I believe that most statistical investigations are inherently subjective in nature, and that statisticians should no longer attempt to achieve ‘false objectivity’. Rather than attempting to educate the public in a possibly misleading manner, I think that our leading statistical societies should focus on encouraging their members to invariably insist on fairness, professionalism, and impartial honesty, while acknowledging the subjective nature of their conclusions. It is only then that we can hope to properly educate the public regarding the real benefits that can be gained from statistical investigations.

Note added 8th April 2021. THE MISTREATMENT AND EXPLOITATION OF BAYESIAN WOMEN: I have recently become quite disillusioned by the ISBA sex scandal, and a scandal at Berkeley starting in 2002 and involving the alleged attempted exploitation of a young woman trying to make a start in academia,.As a gay person on the receiving end of endless homophobia and ableism in academia, I am appalled by this mistreatment and abuse of many Bayesian women.. I now realise that the apparent cosiness and bonhomie at many early Bayesian conferences, including Valencia 1 and Valencia 6 which I attended, may have concealed dark undertones, with which several of my male contemporaries may have been associated.
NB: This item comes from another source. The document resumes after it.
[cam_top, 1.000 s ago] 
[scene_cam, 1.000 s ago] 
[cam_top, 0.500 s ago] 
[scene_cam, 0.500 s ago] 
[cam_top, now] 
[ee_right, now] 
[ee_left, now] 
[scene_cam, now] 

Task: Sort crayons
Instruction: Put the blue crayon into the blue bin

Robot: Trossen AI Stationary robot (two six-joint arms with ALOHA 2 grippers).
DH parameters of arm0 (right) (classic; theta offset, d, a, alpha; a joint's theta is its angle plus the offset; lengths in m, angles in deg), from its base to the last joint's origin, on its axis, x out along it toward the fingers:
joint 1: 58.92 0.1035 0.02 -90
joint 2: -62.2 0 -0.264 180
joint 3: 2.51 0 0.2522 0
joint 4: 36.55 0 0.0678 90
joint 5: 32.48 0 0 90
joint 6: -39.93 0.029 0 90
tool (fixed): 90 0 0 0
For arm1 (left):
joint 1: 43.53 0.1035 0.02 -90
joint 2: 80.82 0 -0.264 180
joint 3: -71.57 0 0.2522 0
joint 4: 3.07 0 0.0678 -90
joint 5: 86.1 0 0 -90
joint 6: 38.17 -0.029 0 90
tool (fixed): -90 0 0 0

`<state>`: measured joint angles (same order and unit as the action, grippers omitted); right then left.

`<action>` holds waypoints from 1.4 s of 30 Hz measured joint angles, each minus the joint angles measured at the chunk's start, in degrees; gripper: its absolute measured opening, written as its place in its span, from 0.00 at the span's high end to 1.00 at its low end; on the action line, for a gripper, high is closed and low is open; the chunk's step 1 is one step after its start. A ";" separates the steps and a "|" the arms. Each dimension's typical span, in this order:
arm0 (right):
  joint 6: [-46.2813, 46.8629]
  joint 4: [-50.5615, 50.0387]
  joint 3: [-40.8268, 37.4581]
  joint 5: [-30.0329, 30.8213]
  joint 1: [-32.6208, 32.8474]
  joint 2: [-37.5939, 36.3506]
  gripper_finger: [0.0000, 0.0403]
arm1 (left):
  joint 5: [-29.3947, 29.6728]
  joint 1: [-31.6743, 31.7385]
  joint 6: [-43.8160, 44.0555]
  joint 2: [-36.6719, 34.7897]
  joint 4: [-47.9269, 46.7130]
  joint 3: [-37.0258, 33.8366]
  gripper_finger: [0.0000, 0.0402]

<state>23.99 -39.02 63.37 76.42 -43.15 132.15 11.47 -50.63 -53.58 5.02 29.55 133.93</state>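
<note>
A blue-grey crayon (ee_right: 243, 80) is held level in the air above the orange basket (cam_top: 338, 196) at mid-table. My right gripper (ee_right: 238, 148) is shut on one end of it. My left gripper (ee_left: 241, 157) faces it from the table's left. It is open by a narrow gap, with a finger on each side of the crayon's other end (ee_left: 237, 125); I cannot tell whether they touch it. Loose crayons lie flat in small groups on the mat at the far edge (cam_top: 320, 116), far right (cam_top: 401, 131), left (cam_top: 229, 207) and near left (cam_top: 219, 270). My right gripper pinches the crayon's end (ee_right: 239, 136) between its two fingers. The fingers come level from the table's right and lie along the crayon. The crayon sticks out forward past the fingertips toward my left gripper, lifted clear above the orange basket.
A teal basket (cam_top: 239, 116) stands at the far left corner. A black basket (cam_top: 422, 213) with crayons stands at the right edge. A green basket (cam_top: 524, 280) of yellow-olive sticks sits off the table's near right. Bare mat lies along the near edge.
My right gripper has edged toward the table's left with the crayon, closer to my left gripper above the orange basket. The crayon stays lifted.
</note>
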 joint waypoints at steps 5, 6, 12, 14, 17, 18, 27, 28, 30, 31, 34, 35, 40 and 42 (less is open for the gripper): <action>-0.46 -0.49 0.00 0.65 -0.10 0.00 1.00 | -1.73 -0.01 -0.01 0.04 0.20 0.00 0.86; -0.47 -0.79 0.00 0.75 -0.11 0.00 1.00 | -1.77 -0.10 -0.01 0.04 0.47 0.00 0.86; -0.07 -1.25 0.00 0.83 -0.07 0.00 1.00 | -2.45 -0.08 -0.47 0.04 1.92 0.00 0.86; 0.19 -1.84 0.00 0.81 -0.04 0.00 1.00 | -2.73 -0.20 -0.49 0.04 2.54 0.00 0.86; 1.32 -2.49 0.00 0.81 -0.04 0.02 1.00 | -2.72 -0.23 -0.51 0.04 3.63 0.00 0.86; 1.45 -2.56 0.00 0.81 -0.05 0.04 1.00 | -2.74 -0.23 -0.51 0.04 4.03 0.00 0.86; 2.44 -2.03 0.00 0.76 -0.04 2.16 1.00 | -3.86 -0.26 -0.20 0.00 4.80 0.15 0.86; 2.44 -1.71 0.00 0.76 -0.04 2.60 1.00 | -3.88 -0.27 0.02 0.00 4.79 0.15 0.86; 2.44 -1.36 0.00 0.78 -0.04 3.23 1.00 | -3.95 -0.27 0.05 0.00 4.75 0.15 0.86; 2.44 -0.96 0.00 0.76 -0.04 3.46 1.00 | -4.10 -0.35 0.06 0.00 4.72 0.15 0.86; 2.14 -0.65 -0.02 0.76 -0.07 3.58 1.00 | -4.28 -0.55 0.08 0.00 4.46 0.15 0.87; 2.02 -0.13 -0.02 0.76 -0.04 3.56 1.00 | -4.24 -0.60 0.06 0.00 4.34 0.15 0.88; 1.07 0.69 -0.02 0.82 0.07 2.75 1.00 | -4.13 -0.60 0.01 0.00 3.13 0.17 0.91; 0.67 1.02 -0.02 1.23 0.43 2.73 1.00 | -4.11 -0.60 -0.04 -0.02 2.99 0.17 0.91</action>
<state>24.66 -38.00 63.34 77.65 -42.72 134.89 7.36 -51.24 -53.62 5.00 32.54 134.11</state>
I however feel reassured by the ongoing renewal of ISBA. More women and people from all countries are involved. I think that I can perceive precisely where the sexist attitudes originated in European Bayesian academia. I am completely dismayed about those situations in which power seems to have prevailed, particularly when some Bayesian women may have started their careers by being inappropriately treated at Mediterranean conferences or by their male mentors..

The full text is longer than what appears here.